U.S. assets - stocks, bonds and real estate - have risen spectacularly since 1982, the same period when Buffet thinks everything went downhill. Meanwhile, many foreign assets - such as Japanese stocks and Third World loans - have fallen in value, some to zero. Some valuable foreign-owned assets include foreign drug companies and auto factories all over the United States. If those U.S. plants employ too many people and become too profitable, then Buffett fears they may end up "paying ever-increasing dividends" to stockholders in companies like Nissan or Bayer. So what? Many Americans own stock in companies like that.

Clyde Prestowitz once wrote a book called Trading Places: How We Are Trading Our Future With Japan (I have seen used copies on Amazon for one cent).
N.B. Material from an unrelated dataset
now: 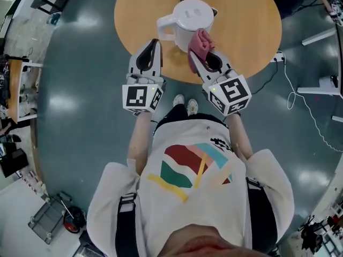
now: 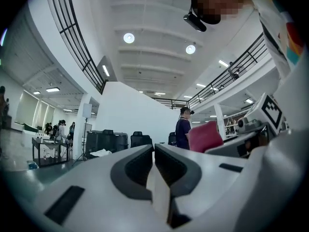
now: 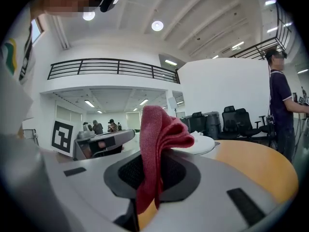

Does Buffett really want the United States to trade places with Japan (Thriftville)? If so, why doesn't Berkshire invest in Japanese stocks?

Buffet shifts from his childish fable to advocating "a tariff called by another name." This draconian scheme is not a tariff, actually, but a very extreme import quota. It would be illegal to ever again import one dollar more than we exported. Buffet views this a "tax on consumers," but more than half of our merchandise imports consist of products essential to U.S. producers - electronic components for U.S.-made computers and scientific equipment; parts for U.S.-made cars; chemicals for textiles and drugs; basic industrial materials such as oil and metals, and so on.

If such inputs could be purchased at all under Buffett's plan, their costs would be so much higher than in other countries that the United States could not afford to export anything at world prices. That would require even tighter restrictions on imports. Developing countries hoping to sell to the United States to get the dollars to repay their debts would default and stop trading. With world markets imploding, goods would have to be liquidated far below cost, causing widespread failures of businesses, farms and banks. Buffett does not think his plan should be compared to the Smoot-Hawley tariff of 1930. He's right - it's worse.

Buffett's last report to his shareholders cautioned that, "Our country's dynamism and resiliency have repeatedly made fools of naysayers." The trouble with politicians using naysayers like Buffett as economic advisers is that such people cannot resist peddling gloom to voters who can read the headlines and see for themselves that it's utter nonsense. As Arnold Schwarzenegger learned, however, it is not so easy to muzzle an outspoken and charming curmudgeon who's worth billions.

If Kerry is really looking for sound economic guidance, it would be best to ask a real economist. One of the best, and a self-described Clinton Democrat, is Robert Hall of Stanford. But Kerry might not grasp his enlightened Harvard-bred views on tax policy. Bob Hall, you see, is the co-author of the Hall-Rabushka flat tax.